Take the material below and reproduce, word for word, only the lines from the line with "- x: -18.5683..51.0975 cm" through the line with "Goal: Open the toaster".
□ □ □ □
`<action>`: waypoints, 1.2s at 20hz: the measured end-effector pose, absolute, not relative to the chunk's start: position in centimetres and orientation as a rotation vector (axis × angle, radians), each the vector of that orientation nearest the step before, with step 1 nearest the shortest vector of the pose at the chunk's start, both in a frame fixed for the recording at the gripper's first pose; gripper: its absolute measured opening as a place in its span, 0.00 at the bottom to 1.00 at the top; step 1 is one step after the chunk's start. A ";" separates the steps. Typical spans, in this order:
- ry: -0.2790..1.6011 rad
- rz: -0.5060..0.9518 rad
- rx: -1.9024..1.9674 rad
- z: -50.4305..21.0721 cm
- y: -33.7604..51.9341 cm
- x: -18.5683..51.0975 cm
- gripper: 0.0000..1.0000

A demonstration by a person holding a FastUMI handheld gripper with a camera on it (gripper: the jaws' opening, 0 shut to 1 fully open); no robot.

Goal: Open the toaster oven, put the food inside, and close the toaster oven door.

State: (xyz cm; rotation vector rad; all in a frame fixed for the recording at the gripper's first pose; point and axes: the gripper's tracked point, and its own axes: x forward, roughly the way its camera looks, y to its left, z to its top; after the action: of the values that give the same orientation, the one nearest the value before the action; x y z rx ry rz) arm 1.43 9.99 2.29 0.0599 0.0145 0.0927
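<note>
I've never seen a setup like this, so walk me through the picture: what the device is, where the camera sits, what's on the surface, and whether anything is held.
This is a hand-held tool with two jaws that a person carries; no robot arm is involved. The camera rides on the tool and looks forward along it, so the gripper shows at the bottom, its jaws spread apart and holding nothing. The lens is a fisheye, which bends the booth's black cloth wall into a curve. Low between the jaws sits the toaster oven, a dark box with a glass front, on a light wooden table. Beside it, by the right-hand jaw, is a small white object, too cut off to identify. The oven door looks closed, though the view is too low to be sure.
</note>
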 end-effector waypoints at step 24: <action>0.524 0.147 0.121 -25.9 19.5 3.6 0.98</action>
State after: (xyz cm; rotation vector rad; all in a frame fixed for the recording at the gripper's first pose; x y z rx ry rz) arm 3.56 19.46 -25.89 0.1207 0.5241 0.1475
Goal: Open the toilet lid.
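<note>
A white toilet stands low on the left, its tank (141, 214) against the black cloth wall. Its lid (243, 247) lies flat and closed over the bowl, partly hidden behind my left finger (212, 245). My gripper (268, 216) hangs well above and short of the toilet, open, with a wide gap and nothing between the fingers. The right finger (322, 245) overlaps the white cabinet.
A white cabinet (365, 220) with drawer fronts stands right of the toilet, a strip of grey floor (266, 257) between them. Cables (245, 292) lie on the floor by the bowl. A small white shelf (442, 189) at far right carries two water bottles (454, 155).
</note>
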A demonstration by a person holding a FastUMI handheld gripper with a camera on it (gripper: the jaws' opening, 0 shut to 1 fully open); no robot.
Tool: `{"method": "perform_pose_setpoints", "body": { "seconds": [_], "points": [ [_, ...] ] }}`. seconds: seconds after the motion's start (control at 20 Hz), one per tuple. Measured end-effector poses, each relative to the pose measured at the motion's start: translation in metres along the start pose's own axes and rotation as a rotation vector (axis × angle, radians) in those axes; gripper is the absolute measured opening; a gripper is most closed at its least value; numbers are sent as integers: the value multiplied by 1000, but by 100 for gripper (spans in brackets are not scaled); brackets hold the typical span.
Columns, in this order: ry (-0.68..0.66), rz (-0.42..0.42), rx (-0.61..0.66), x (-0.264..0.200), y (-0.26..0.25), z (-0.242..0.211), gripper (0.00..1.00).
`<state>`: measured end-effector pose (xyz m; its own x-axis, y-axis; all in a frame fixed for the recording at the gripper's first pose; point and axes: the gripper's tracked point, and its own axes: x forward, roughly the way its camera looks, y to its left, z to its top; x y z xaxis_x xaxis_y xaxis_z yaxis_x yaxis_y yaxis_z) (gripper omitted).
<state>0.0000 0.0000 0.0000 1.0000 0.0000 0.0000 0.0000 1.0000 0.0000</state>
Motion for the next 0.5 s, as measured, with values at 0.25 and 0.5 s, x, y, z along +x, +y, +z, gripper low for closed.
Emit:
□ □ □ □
| Completed exercise |
- x: -18.5683..51.0975 cm
- gripper: 0.0000..1.0000

A demonstration by a person holding a FastUMI handheld gripper with a camera on it (gripper: the jaws' opening, 0 shut to 1 fully open); no robot.

Goal: Open the toaster oven, put the food inside, and close the toaster oven door.

Nothing else belongs in the answer.